A new Land of Opportunities for your business

Chinese Flag with Jolly Jack impressed, waving (artwork derived from PD images)A new business opportunity opened for you in China, and you were ready to jump.
You thought about everything, from marketing to regulations compliance; you organized your sales structure for the Chinese market, adjusted your prices, targeted your offer. Your investors trust your idea and funded you happily.

Then you set up a shiny web site in Chinese, completely tuned for Chinese culture. Usability, responsiveness, communication, everything was prepared with care.

And then you advertised it heavily with all possible channel: PPC, SEM, SEO...
Since launch date visits flow in, and you think you are going to be rewarded for all you effort.

But something goes wrong

An then you check your preferred Web Analytics Tools and...

  • ...your Bounce-Rate is way too high!
  • ...your Conversion-Rate is way too low!
  • ...and after a while the stream of visits decreases much more than expected!

Wait a minute... does you web site support IE6?

No? Well... turns out that in China there still is a large percentage of computers running Internet Explorer 6... a pretty large slice indeed.

 IE6 usage in China, July 2012 

If you don't care about IE6 users, rest assured their browsing experience will result in leaving your site straight away. If they amount a large percentage of your visitors, expect your site Bounce Rate to be too high.

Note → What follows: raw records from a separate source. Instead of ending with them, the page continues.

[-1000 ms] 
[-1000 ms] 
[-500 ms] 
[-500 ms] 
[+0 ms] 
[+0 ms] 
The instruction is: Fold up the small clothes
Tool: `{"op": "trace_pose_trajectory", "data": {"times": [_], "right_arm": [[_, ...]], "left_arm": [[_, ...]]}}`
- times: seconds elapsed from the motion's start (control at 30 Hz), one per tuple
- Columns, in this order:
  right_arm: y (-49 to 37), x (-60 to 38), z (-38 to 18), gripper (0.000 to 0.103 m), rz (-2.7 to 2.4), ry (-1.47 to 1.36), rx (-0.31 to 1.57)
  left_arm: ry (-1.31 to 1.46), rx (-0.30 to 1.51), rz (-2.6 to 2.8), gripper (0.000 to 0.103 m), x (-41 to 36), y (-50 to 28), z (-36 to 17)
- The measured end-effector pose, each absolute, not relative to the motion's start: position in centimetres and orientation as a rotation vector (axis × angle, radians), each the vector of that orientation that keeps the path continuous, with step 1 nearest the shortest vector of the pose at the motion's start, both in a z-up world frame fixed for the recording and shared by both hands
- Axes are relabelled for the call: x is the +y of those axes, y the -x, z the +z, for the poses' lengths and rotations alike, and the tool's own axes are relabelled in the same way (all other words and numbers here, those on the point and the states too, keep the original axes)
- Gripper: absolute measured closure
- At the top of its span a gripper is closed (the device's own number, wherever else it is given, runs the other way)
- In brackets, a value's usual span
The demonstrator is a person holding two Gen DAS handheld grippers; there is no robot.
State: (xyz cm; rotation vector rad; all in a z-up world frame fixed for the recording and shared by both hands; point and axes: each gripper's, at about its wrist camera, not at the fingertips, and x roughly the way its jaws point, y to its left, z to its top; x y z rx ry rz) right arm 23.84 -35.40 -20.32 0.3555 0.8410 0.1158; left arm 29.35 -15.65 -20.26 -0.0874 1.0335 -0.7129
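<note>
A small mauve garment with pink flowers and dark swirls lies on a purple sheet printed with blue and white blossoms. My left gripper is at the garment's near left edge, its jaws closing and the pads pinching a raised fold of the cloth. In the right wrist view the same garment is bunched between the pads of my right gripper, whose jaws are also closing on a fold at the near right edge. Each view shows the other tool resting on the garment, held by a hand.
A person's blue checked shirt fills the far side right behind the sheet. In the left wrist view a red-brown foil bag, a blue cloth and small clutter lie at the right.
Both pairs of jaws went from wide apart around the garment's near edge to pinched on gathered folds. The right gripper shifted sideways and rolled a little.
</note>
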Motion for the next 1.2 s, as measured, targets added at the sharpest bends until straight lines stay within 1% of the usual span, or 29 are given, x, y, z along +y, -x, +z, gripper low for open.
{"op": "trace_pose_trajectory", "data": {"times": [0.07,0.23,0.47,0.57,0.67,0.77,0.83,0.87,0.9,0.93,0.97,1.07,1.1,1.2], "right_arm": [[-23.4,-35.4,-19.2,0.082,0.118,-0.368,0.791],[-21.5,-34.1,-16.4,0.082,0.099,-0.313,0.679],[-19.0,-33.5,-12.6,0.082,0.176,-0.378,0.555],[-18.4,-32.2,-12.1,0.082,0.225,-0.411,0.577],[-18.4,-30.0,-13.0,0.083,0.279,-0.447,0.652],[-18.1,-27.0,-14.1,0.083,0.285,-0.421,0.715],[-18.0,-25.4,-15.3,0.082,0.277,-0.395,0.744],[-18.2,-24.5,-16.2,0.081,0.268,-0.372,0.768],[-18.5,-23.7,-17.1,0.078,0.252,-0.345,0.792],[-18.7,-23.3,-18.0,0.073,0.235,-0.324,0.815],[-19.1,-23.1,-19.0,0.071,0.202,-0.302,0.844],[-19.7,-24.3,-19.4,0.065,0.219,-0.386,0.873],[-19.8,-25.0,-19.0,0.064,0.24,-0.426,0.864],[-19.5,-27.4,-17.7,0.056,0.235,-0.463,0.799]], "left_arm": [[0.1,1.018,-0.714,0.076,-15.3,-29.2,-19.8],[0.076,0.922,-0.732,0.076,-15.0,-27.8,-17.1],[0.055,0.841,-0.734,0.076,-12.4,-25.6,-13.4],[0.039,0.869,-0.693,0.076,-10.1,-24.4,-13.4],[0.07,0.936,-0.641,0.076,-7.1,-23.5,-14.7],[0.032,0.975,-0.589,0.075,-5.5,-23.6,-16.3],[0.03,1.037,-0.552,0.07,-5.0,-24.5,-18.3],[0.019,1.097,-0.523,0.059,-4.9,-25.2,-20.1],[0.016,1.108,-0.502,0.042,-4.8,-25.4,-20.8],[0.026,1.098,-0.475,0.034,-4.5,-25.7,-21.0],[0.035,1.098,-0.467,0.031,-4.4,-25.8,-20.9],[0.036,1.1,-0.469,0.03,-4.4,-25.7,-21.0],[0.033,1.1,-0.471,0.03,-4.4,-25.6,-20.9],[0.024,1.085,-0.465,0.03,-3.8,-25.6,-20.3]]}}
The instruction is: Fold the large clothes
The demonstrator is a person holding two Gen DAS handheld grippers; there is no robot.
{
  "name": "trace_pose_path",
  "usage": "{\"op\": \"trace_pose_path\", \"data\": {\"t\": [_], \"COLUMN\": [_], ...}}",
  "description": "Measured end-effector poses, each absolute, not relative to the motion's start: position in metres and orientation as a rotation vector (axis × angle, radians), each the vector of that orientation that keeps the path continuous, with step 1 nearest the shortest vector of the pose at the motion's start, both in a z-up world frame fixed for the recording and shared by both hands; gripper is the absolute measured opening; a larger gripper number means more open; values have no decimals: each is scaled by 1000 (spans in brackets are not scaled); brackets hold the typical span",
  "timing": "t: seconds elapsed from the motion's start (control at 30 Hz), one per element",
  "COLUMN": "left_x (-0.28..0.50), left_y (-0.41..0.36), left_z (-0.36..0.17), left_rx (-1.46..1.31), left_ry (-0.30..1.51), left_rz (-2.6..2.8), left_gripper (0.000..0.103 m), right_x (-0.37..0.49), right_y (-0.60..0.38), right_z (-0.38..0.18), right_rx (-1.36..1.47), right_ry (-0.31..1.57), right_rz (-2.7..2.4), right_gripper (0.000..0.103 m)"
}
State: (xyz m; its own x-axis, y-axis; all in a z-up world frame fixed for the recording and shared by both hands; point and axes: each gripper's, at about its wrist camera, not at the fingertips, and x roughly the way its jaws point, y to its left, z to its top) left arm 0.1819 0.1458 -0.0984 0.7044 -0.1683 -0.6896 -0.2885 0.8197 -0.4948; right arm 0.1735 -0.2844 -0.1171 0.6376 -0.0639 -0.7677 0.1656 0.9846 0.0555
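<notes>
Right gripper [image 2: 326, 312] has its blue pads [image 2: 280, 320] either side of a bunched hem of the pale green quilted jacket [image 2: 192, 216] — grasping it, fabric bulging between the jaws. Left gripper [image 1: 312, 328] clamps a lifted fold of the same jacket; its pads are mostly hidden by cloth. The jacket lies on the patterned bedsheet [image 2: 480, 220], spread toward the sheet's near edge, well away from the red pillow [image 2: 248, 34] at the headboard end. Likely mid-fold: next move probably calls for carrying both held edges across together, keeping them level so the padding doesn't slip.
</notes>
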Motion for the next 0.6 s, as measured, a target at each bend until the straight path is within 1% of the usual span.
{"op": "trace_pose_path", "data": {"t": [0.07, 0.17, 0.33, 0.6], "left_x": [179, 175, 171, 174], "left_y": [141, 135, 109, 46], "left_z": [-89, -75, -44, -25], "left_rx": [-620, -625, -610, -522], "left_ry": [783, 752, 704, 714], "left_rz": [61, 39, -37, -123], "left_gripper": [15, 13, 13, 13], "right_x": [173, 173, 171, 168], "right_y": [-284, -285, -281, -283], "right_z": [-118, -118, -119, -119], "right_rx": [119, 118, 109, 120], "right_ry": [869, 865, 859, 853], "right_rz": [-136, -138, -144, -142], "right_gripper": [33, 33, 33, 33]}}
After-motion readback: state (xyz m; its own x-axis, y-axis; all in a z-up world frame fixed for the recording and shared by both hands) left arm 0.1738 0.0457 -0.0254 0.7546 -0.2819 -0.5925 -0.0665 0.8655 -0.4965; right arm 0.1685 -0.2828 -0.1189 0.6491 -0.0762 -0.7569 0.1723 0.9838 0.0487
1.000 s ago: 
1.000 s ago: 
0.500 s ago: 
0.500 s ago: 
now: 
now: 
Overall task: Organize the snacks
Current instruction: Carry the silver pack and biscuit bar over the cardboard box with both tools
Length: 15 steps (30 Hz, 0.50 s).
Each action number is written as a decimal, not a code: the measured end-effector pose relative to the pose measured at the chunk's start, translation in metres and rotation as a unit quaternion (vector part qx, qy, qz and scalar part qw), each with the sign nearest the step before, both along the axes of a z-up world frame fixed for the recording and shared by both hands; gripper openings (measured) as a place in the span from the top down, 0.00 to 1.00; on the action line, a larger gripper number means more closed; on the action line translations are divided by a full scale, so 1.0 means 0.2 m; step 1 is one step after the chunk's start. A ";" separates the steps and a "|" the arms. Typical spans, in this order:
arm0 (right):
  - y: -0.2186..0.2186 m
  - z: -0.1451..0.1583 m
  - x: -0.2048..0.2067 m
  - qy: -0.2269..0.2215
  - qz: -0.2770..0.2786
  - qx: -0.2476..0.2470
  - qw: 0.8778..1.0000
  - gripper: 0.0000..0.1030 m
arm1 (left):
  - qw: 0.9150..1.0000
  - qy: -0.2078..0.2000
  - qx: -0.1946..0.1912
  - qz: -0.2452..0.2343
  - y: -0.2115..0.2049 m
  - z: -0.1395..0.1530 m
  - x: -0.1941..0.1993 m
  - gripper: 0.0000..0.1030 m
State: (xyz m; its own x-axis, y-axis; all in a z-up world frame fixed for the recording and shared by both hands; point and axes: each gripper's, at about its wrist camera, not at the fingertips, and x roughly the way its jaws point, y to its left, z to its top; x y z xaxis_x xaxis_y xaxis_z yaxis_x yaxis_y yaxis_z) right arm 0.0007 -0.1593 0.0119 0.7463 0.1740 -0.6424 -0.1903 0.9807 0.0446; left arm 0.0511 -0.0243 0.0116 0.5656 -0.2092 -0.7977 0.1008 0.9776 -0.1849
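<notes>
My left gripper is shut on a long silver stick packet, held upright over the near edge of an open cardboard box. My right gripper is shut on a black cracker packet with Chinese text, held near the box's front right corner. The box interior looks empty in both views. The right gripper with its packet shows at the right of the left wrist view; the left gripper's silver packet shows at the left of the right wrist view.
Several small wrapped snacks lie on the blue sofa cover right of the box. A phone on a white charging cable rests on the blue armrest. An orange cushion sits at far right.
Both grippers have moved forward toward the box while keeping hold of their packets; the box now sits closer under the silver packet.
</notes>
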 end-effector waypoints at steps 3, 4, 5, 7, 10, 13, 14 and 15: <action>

How to test with IE6 if you have Windows 7

On Windows 7 you probably have a modern version of IE, 8 or 9 maybe, which thanks to the developer toolbar makes testing for IE7 or 8 easy as changing the browser mode.
But how to test for IE6?
Don't worry, there's no need to find that old licensed copy of Win2000, or buy and MSDE license:
within your current Windows 7 machine you can run for free a Window XP virtual machine with IE6
Check the Windows XP mode feature.

Why is IE6 still so common in China, when everywhere else is nil?

IE6 shipped with Windows XP and Windows 2003 Server; the subsequent OS from MS tightened their security checks against software piracy, which is still very high in China, even among business and PA users.

As you can see, the dominant operating system is still Windows XP:

 OS share market in China, July 2012 (courtesy of StatCounter.com) 

Almost all those boxes run IE6 and keep Windows Update turned off, because they are unlicensed (pirate) copies.

Good news for your Chinese web site, Bad news for someone else

Until one year ago ignoring IE6 in China would have been fatal; today there are good news: IE6 usage is dropping really fast, because...

  • Piracy coming to an end thanks to government action?
  • Open source advancing?
  • A new wave of respect for copyright and trademark?

...well, not really.
There is a new player in the browser war in China. See the chart below:

 Browsers share market in China, July 2012 (courtesy of StatCounter.com) 

Did you notice the steep raising trend of a new browser, “360 Safe Browser”?

What is 360 Safe Browser?

360 Safe Browser (formerly "360 Secure Browser") is a Chinese browser, first released in September 2008 by Qihoo, an local antivirus producer.

Its logo looks like the Internet Explorer one, it uses MS Internet Explorer rendering engine... but Microsoft is probably not earning a dime from its success!

Here is what happened:
with all those pirate copies of Windows up there, with no Windows Update enabled, viruses and malwares had a great time, and there were too many web sites around the world that did not render properly when seen with the most used web browser.
Qihoo spotted a great business opportunity and didn't miss it.
Its supposedly unfair tactics raised many critics among observers and competitors.

Conclusions and Takeaways

  • Before sailing in dangerous waters, do proper research first
  • China market is a sea with little regulations and many sharks

and rest assured, IE6 will die soon.

By the way, did you check how your web site renders with IE6?